The DB contract says "Get returns nil iff key doesn't exist", and compliant
backends preserve empty-vs-missing by returning []byte{} for a stored empty
slice. Non-compliant backends may collapse both to nil. Either way, the
previous GetValue couldn't disambiguate.
Fix: when db.Get returns nil, disambiguate with db.Has.
- nil result + Has=false → wrapped ErrKeyDoesNotExist (corruption signal)
- nil result + Has=true → []byte{} (normalize empty to non-nil)
- non-nil result → passthrough (common path, one DB call)
The second DB call only fires on the nil-result path, so the common
non-empty case pays no cost.
Callers that propagate errors (MutableTree.Get, ImmutableTree.Get,
Iterator.Value, createExistenceProof) now surface corruption loudly
instead of returning apparently-successful nil. Store.Get wraps
resolveValue errors in a panic, which is the correct behavior for a DB
that has lost a value the tree still references.
Tests:
- TestGetValue_MissingValueReturnsError deletes a value directly from the
underlying DB (simulating corruption) and asserts GetValue returns a
wrapped ErrKeyDoesNotExist.
- TestGetValue_EmptyValueReturnsEmptySlice asserts Set(k, []byte{}) round
trips as a non-nil empty slice — both immediately and after SaveVersion.
…rsion edge case) pruneVersion(v, nextV) only processed orphans[nextV] values, relying on a prior pruneVersion(v-1, v) iteration to have handled orphans[v] values. For the very first pruned version in a batch there is no such prior iteration, so any values listed in orphans[first] would leak — the record was deleted at the end of pruneVersion but its values were not. In practice this is benign: orphans[V] is only written when SaveVersion(V) had non-empty versionOrphans (displaced values from prior versions). SaveVersion of a first version has no prior state to displace, so orphans[first] is never written. The new TestOrphans_FirstVersionEmpty locks that invariant in across: - default initialVersion with no sets - default initialVersion with sets - default initialVersion with set+remove+set churn - initialVersion=100 with sets All produce empty orphans[first]. But the invariant is implicit and fragile — any future change that writes a non-empty orphans[first] (tests, an import path, a different initial-state migration) would silently leak values. Fix: pruneVersion now processes orphans[v] as well as orphans[nextV]. On iterations where v > first, the prior pruneVersion(v-1, v) already deleted the orphans[v] record, so LoadOrphans returns an empty slice — the call is a no-op with no batch bloat. On the first iteration (v == first), any stray values get cleaned up. TestPrune_ConsumesOrphansOfFirstVersion seeds a synthetic orphans[1] record pointing at a planted value and asserts PruneVersionsTo(1) removes it — exactly the regression scenario the defensive code catches.

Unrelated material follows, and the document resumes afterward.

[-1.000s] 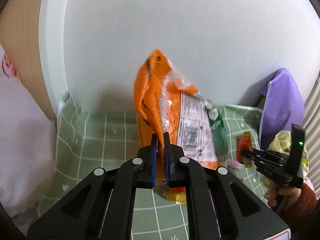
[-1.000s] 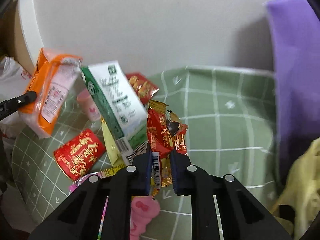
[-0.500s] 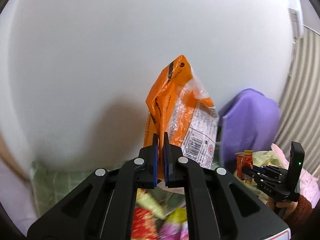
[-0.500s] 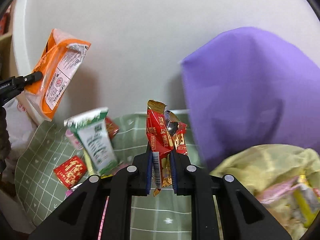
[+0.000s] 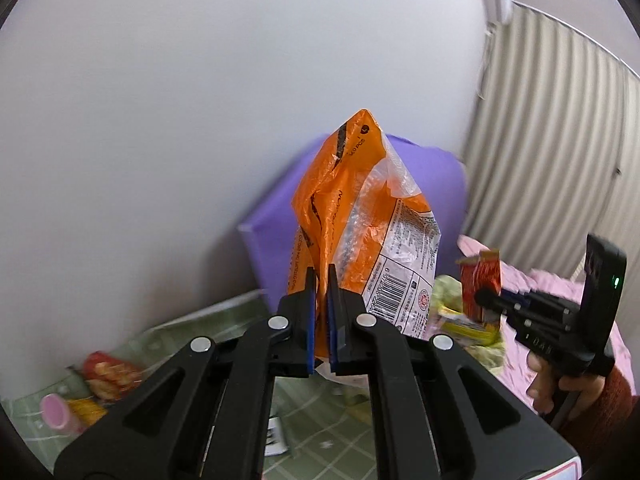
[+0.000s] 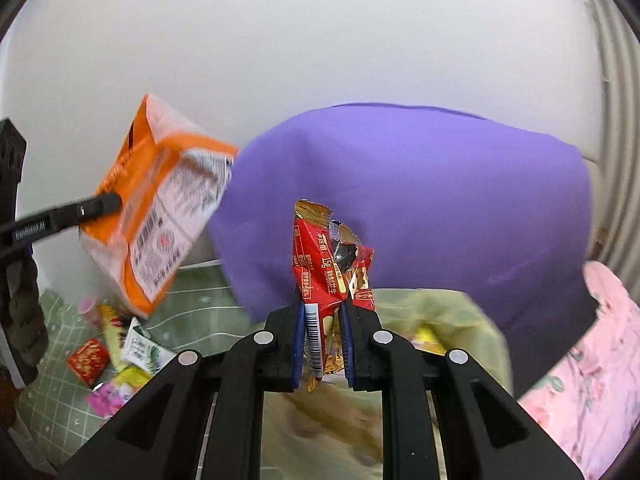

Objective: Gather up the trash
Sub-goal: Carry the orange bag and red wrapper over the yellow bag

…-leak timebomb) deleteAllNodesForVersion and deleteSubtree were only called when findNextVersion returned 0, which means "no existing version after v up to latest". But PruneVersionsTo rejects toVersion >= latest, so the loop body always runs with v <= toVersion < latest, and findNextVersion is guaranteed to find at least `latest` as a successor. The nextV == 0 branch was unreachable. This matters because if the guard were ever relaxed (or bypassed by a future refactor) the path would silently leak values: deleteSubtree walked the tree top-down deleting NODE keys only — it never called DeleteValue on leaf valueKeys, and the path also skipped the orphan-list processing that the dual-tree-walk variant does. The last version's leaf values would all remain in the DB forever. Fix: - Remove deleteAllNodesForVersion and deleteSubtree. Dead code hides latent bugs. - Replace the `if nextV == 0` branch with a loud error that documents the invariant. If this ever fires we want to know, not silently corrupt or leak. No new tests: the old path wasn't exercised by any test (it was unreachable), and the new error path is purely defensive. All existing prune tests continue to pass.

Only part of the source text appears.